# multilingual-to-english transcription with sentiment analysis pipeline

This document details a modular pipeline that takes in an audio/video file in a non-english language, transcribes it, translates the transcription into english, and then performs sentiment analysis on each sentence of the translated transcript.

A table of contents for the remainder of this document is shown below.


- [pipeline setup](#pipeline-setup)
- [processing a file](#processing-a-file)
- [performing semantic search](#performing-semantic-search)
- [saving the pipeline config for future use](#saving-the-pipeline-config-for-future-use)


In [1]:
# import utilities
import sys 
import json
import importlib
sys.path.append('../../../')
reset = importlib.import_module("utilities.reset")
reset_pipeline = reset.reset_pipeline

# load secrets from a .env file using python-dotenv
from dotenv import load_dotenv
import os
load_dotenv("../../.env")
MY_API_KEY = os.getenv('MY_API_KEY')
MY_API_URL = os.getenv('MY_API_URL')

# import krixik and initialize it with your personal secrets
from krixik import krixik
krixik.init(api_key = MY_API_KEY, 
            api_url = MY_API_URL)

SUCCESS: You are now authenticated.


## Pipeline setup

Below we setup a multi module pipeline to serve our intended purpose, which is to build a pipeline that will transcribe any audio/video in a non-english language, translate the content of the corresponding transcription into english, and then perform sentiment analysis on the result - sentence-by-sentence.
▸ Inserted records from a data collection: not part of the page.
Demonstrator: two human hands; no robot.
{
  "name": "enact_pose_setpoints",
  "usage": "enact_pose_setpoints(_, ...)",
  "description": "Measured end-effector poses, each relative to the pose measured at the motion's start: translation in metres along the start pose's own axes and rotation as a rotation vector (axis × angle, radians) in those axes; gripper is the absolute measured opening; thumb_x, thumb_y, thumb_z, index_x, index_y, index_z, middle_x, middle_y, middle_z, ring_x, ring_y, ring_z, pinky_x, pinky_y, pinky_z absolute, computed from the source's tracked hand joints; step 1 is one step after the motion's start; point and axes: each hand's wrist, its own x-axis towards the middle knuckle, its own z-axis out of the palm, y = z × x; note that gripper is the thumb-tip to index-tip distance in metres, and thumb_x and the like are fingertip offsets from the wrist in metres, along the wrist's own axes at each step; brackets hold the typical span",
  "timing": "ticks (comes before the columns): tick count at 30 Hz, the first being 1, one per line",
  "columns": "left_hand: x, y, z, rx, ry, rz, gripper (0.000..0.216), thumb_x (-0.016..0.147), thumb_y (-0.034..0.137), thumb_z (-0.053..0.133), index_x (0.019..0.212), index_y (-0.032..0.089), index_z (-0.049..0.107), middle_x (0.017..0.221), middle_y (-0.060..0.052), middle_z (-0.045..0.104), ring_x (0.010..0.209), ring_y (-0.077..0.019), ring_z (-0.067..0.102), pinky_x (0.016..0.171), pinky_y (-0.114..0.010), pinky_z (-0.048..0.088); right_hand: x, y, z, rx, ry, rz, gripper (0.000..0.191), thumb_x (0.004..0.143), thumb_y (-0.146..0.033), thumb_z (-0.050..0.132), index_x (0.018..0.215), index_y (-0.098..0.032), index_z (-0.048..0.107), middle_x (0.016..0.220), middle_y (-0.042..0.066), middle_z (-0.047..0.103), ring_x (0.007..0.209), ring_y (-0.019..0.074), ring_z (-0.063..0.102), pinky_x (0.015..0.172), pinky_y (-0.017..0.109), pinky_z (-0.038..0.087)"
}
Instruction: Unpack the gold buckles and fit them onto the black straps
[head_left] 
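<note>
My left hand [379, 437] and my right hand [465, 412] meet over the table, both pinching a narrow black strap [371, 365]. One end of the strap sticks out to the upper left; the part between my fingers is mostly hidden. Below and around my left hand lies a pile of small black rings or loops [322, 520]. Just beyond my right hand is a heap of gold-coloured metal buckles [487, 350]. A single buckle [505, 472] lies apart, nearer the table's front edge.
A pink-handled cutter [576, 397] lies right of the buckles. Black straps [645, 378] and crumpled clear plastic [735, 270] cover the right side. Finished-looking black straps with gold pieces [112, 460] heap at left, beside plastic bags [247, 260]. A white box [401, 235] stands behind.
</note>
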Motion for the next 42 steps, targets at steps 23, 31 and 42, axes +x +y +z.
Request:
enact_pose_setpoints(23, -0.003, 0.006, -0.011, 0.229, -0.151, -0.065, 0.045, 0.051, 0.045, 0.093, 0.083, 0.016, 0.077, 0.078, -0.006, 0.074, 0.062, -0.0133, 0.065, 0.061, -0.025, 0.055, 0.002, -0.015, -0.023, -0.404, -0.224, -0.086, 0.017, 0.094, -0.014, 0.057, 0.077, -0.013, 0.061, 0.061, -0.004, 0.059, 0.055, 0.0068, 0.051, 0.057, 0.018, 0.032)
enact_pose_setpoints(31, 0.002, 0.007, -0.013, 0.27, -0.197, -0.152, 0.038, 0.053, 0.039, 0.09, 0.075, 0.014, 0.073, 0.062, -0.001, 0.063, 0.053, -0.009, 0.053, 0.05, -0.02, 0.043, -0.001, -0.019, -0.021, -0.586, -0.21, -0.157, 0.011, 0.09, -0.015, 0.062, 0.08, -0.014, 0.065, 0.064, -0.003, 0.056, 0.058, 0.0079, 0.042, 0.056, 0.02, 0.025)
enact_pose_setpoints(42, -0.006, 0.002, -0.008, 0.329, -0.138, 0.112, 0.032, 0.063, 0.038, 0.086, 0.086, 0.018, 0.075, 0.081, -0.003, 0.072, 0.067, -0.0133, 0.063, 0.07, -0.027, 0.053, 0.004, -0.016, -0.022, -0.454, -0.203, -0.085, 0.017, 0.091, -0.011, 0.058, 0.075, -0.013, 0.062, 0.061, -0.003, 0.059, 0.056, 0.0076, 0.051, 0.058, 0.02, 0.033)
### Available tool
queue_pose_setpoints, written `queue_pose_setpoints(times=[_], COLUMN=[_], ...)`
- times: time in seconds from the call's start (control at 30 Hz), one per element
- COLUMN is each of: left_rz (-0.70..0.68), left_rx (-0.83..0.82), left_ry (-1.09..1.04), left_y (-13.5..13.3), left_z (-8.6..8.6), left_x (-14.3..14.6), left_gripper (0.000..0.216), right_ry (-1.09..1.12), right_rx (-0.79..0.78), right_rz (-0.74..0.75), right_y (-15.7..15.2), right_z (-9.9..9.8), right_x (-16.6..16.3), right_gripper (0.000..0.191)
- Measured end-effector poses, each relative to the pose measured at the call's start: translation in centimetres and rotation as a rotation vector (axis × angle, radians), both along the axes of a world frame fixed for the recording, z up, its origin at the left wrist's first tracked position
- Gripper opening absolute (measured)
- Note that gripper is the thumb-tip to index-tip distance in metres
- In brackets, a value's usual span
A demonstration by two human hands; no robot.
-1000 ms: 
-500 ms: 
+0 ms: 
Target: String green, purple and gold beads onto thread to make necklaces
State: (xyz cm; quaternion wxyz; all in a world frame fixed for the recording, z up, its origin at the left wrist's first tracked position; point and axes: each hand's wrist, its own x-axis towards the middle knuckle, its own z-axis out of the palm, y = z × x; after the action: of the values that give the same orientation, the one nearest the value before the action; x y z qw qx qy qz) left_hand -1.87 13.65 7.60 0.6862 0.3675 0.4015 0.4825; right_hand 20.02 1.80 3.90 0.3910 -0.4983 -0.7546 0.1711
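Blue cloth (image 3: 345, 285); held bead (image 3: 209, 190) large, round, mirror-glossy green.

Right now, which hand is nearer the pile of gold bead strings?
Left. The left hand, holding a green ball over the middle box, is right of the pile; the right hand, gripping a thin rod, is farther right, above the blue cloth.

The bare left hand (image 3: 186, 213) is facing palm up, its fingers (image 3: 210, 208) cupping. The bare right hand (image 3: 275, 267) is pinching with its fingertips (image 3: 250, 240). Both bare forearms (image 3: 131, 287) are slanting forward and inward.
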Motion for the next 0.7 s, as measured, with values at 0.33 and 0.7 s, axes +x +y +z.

To do this we will use the following modules:

- [`transcribe`](modules/transcribe.md): takes in audio/video input, outputs json of content transcription
- [`translate`](modules/translate.md): takes in json of text snippets, outputs json of translated snippets
- [`json-to-txt`](modules/json-to-txt.md): takes in json of text snippets, merges into text file
- [`parser`](modules/parser.md): takes in text, slices into (possibly overlapping) strings
- [`sentiment`](modules/sentiment): takes in text snippets and returns scores for their sentiments

We do this by passing the module names to the `module_chain` argument of [`create_pipeline`](system/create_save_load.md) along with a name for our pipeline.

In [2]:
# create a multi-module pipeline
pipeline = krixik.create_pipeline(name="examples-transcribe-multilingual-sentiment-docs",
                                  module_chain=["transcribe",
                                                "translate",
                                                "json-to-txt",
                                                "parser",
                                                "sentiment"])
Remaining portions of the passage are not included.